There are different forms of cardiac arrhythmias, some being more life threatening than others. Dangerous cardiac arrhythmias like ventricular fibrillation or ventricular tachycardia are two types that have been known to cause SCA (sudden cardiac arrest). In order to save the person suffering from either of these types of arrhythmias, immediate assistance is required. How quickly the person receives resuscitation directly corresponds with likelihood of survival. The use of an AED reduces the wait time for defibrillation, therefore increasing possibility of survival (England, Weinburg, & Estes, 2006). “Early defibrillation has emerged as the most important intervention with survival decreasing by 10% with each minute of delay in defibrillation” (England, Weinburg, & Estes, 2006). Five minutes waiting for paramedics or a specially trained individual to intervene is all it takes for the survival rate of the patient to decrease by half. With that in mind, I reitterate, AEDs in public places is a valuable idea that should be implemented.

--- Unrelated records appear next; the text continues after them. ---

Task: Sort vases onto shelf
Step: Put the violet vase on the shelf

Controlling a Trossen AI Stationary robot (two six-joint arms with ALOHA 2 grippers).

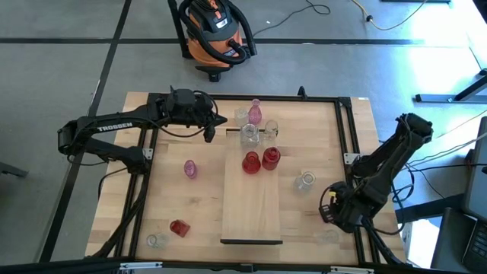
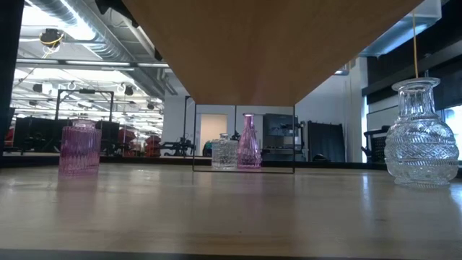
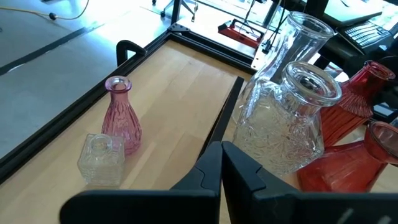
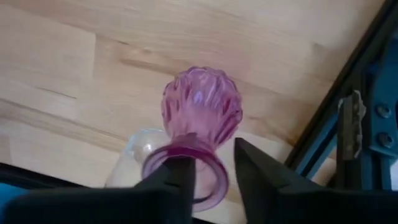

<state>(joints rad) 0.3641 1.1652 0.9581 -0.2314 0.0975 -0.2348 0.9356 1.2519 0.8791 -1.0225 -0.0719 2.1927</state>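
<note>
Right hand (image 4: 211,171) at the counter's (image 1: 190,205) near right corner, seemingly pinching a pink vase (image 4: 200,115) by its neck, left hand (image 3: 221,162) pressed together beside clear vases (image 3: 283,118) at the shelf's (image 1: 251,205) far end

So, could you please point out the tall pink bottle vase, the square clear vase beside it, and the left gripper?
Tall pink bottle vase (image 3: 121,118), left wrist view, on its ribbed belly.
Square clear vase (image 3: 101,160), left wrist view, on its body.
Left gripper (image 3: 222,163), left wrist view, between its shut fingertips.
</note>
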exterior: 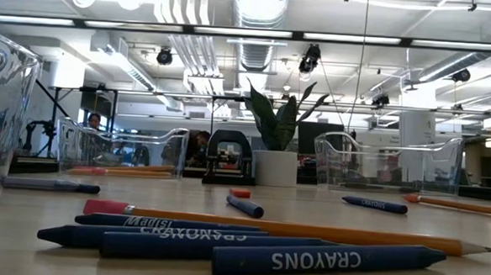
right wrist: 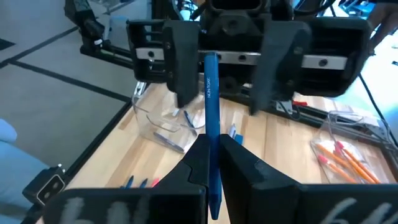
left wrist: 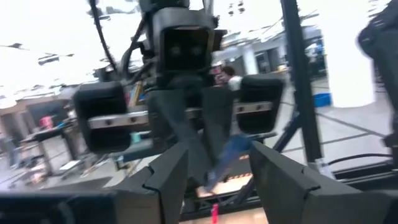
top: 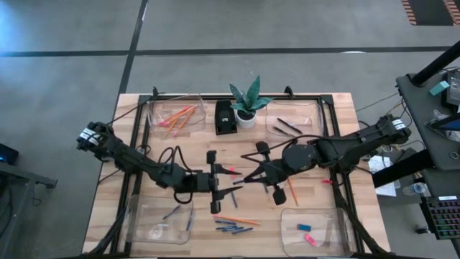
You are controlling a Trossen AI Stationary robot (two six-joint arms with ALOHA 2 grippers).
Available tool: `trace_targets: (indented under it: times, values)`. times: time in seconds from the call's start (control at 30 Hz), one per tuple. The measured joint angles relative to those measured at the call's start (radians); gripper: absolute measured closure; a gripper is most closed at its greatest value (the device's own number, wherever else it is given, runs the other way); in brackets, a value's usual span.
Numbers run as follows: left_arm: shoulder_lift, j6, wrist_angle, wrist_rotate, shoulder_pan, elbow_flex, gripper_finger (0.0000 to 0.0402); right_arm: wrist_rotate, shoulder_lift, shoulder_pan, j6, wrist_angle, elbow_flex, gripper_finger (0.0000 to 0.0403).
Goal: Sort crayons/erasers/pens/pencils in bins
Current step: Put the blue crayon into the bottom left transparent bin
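I see the desk [top: 316, 122] carrying four clear bins, one near each corner. The far-left bin [top: 154, 108] holds orange pencils [top: 176, 116], the far-right bin [top: 310, 109] holds dark pens [top: 287, 126], the near-left bin [top: 136, 216] holds a few dark sticks, and the near-right bin [top: 338, 216] holds erasers [top: 307, 233], light blue and pink. Both arms meet over the desk's middle, facing each other. My left gripper [top: 213, 180] has its fingers [left wrist: 165, 180] spread apart with nothing between them. My right gripper [top: 248, 175] has its fingers [right wrist: 198, 163] clamped on a blue pen [right wrist: 211, 124], which stands up between the left gripper's spread fingers. Near the front edge, between the two near bins, lie blue crayons [exterior: 223, 244] and a long orange pencil [exterior: 308, 230]. One orange pencil [top: 292, 191] lies just beside the right gripper.
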Motion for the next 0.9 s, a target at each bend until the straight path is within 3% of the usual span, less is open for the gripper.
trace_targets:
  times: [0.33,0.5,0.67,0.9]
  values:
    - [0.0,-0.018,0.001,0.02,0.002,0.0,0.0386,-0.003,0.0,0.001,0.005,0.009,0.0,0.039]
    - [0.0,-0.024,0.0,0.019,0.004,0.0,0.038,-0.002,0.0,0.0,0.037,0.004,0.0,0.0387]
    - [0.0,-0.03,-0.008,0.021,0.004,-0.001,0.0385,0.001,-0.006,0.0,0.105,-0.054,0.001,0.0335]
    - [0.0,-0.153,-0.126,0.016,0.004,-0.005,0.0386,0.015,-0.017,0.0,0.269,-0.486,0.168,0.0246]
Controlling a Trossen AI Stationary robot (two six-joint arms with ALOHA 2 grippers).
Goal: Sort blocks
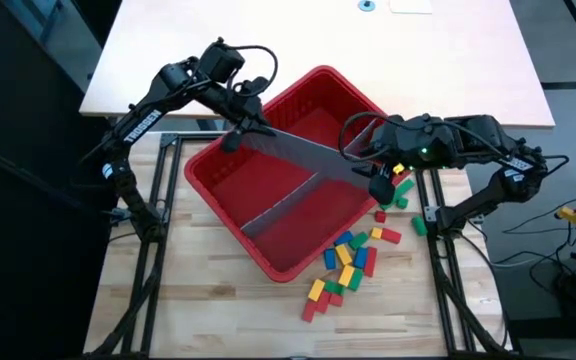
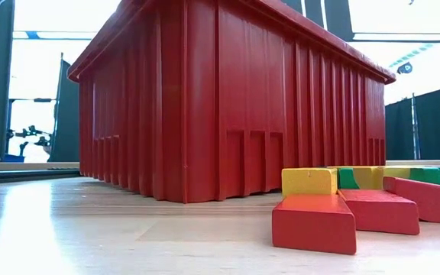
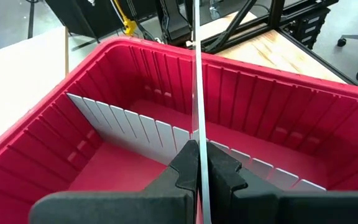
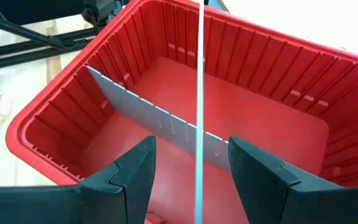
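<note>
Bright backlight behind the red bin (image 2: 228,99), tabletop (image 2: 90,237) glare, perhaps soft foreground.

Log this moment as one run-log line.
left gripper: shut on grey divider panel | right gripper: open around it | above red bin | blocks: on table

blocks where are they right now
In the high view the blocks lie in a loose pile on the wooden table, outside the red bin by its lower right wall, with a few more under the right gripper.
</note>
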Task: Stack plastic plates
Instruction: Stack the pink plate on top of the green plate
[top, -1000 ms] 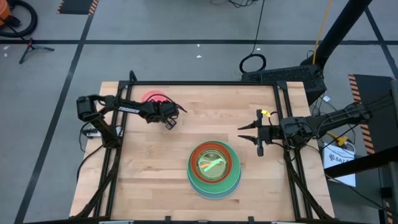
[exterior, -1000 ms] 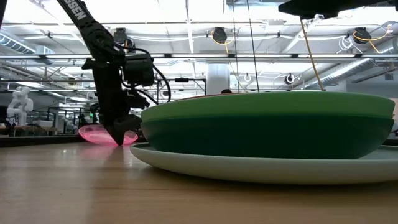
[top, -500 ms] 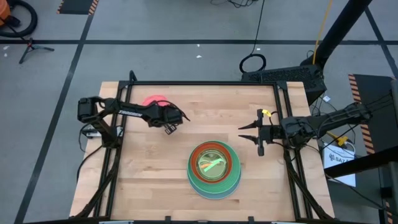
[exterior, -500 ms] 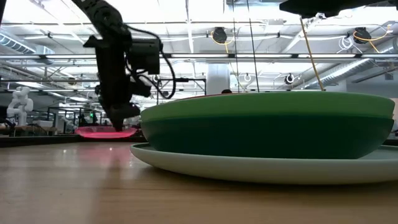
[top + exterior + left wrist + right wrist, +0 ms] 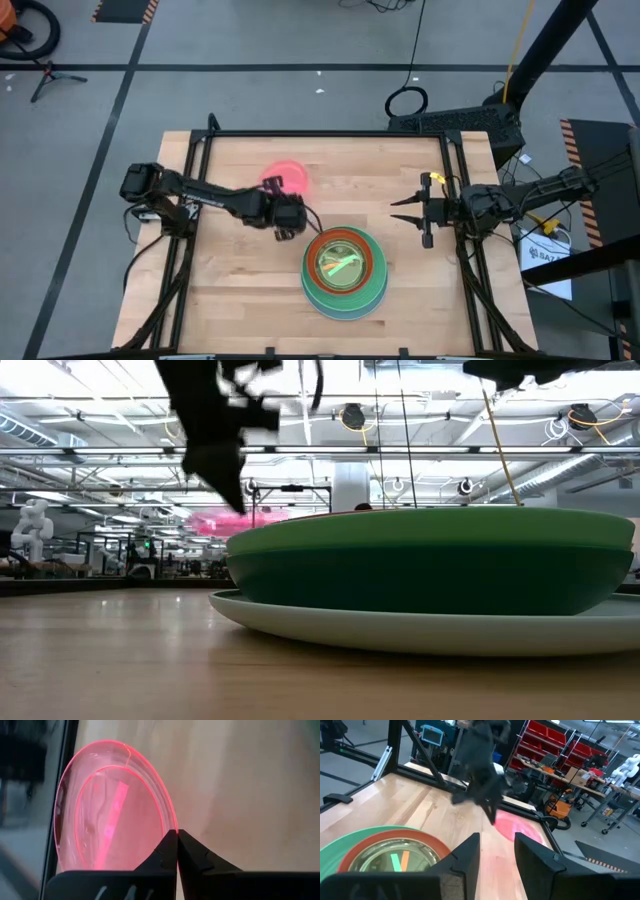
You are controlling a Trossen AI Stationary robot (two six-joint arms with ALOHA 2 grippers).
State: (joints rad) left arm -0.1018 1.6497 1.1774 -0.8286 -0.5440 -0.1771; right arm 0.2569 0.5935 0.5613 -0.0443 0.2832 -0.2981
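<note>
A stack of plastic plates (image 5: 343, 270) stands near the table's middle front. A large light blue plate (image 5: 420, 628) is at its bottom, green ones (image 5: 430, 555) lie on that, and a red-orange one (image 5: 380, 851) with small ones inside is on top. My left gripper (image 5: 280, 197) is shut on a small translucent pink plate (image 5: 288, 176) just left of and beyond the stack, above the table. My right gripper (image 5: 405, 212) stands open at the table's right side, holding nothing. My left gripper pinches the pink plate's rim (image 5: 174, 827) between its two fingertips (image 5: 169, 845), at one spot on the edge. The fingers slant downward from the table's left. The plate (image 5: 225, 522) is lifted clear of the table and sticks out beyond the fingertips, tilted.
Black rails (image 5: 330, 134) frame the wooden table top (image 5: 240, 270). Bare wood lies left of and behind the stack. The room with shelves and equipment shows beyond the table.
My left gripper has risen and travelled from the far left of the table toward the stack, rolling as it went. The pink plate, which lay tilted with its rim on the table, is now lifted clear and carried along.
</note>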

AED (Automated External Defibrillator) FAQ. (n.d.). Retrieved from Zoll: http://www.zoll.com/medical-products/automated-external-defibrillators/faq/
England, H., Weinburg, P. S., & Estes, M. (2006, February 8). The automated external defibrillator clinical benefits and legal liability. Retrieved from American Medical Association: http://www.suddencardiacarrest.org/aws/SCAA/asset_manager/get_file/40245?ver=978
Penrod, S. (2012, April 8). AED saves boy’s life, district puts one in every school. Retrieved from KSL.com: http://www.ksl.com/?sid=19912256
Perry, A. G., Potter, P. A., & Ostendorf, W. R. (2010). Clinical nursing skills & techniques (8th ed.). St. Louis, MO: Mosby Elsevier.